§ **Exercise**
Could you transcribe the whole listing, keeping every line exactly the same?

§ **Raw data**
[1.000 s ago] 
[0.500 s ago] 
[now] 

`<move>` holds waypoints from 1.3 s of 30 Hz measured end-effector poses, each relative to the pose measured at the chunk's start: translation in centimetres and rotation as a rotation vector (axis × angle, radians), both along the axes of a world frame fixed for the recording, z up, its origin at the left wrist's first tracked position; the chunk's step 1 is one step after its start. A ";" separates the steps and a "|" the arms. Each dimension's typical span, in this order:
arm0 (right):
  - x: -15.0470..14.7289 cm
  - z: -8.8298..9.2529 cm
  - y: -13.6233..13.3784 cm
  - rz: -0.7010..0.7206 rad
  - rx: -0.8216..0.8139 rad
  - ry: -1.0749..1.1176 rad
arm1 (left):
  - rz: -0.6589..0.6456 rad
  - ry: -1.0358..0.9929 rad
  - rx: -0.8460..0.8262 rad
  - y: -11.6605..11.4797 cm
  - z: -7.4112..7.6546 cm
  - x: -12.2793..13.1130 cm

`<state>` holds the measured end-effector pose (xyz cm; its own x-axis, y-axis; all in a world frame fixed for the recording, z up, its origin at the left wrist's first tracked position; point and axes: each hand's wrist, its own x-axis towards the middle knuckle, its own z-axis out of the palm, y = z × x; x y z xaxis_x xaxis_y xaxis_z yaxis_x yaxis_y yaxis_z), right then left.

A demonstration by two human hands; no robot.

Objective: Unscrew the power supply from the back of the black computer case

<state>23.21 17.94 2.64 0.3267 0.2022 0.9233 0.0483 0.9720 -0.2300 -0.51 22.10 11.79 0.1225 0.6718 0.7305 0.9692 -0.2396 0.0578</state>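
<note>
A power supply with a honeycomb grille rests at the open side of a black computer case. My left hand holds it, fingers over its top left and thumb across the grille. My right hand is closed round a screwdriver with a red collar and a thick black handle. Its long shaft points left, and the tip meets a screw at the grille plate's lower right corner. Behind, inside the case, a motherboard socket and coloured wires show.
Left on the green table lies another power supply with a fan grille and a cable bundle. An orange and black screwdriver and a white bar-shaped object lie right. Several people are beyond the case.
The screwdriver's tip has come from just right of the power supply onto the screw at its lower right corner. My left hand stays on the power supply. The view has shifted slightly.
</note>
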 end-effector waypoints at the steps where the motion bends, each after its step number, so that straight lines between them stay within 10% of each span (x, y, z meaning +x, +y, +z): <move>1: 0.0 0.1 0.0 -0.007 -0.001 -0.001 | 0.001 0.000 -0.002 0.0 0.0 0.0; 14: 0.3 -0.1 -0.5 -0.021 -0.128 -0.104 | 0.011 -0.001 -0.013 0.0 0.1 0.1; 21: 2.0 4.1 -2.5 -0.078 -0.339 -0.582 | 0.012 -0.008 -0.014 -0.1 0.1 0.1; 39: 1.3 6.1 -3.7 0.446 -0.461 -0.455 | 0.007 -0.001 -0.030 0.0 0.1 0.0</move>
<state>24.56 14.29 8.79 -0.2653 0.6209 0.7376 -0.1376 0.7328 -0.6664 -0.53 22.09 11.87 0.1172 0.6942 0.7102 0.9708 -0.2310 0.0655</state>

§ **Result of this task**
[1.000 s ago] 
[0.500 s ago] 
[now] 

`<move>` holds waypoints from 1.3 s of 30 Hz measured end-effector poses, each relative to the pose measured at the chunk's start: translation in centimetres and rotation as a rotation vector (axis × angle, radians), both along the axes of a world frame fixed for the recording, z up, its origin at the left wrist's first tracked position; the chunk's step 1 is one step after its start. A ";" separates the steps and a "|" the arms. Each dimension's typical span, in this order:
arm0 (right):
  - x: -15.0470..14.7289 cm
  - z: -8.8298..9.2529 cm
  - y: -13.6233..13.3784 cm
  - rz: -0.7010..0.7206 rad
  - rx: -0.8216..0.8139 rad
  - ry: -1.0749..1.1176 rad
arm1 (left):
  - rz: -0.6589..0.6456 rad
  - ry: -1.0358..0.9929 rad
  - rx: -0.8460..0.8262 rad
  - y: -11.6605..11.4797 cm
  - z: -7.4112..7.6546 cm
  - x: -12.2793..13.1130 cm

`<state>` holds the measured end-effector pose (xyz cm; its own x-axis, y-axis; all in a world frame fixed for the recording, z up, its origin at the left wrist's first tracked position; point and axes: each hand's wrist, its own x-axis towards the middle knuckle, its own z-axis out of the palm, y = z × x; x y z xaxis_x xaxis_y xaxis_z yaxis_x yaxis_y yaxis_z), right then left.

A demonstration by two human hands; no robot.

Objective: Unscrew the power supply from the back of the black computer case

<state>23.21 17.94 2.64 0.3267 0.2022 0.9233 0.0483 0.9720 -0.2300 -0.51 22.10 11.79 0.1225 0.6718 0.7305 0.9692 -0.2396 0.0578</state>
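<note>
A power supply with a honeycomb grille rests at the open side of a black computer case. My left hand holds it, fingers over its top left and thumb across the grille. My right hand is closed round a screwdriver with a red collar and a thick black handle. Its long shaft points left, and the tip meets a screw at the grille plate's lower right corner. Behind, inside the case, a motherboard socket and coloured wires show.
Left on the green table lies another power supply with a fan grille and a cable bundle. An orange and black screwdriver and a white bar-shaped object lie right. Several people are beyond the case.
The screwdriver's tip has come from just right of the power supply onto the screw at its lower right corner. My left hand stays on the power supply. The view has shifted slightly.
</note>
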 end-effector waypoints at the steps where the motion bends, each after its step number, so that straight lines between them stay within 10% of each span (x, y, z meaning +x, +y, +z): <move>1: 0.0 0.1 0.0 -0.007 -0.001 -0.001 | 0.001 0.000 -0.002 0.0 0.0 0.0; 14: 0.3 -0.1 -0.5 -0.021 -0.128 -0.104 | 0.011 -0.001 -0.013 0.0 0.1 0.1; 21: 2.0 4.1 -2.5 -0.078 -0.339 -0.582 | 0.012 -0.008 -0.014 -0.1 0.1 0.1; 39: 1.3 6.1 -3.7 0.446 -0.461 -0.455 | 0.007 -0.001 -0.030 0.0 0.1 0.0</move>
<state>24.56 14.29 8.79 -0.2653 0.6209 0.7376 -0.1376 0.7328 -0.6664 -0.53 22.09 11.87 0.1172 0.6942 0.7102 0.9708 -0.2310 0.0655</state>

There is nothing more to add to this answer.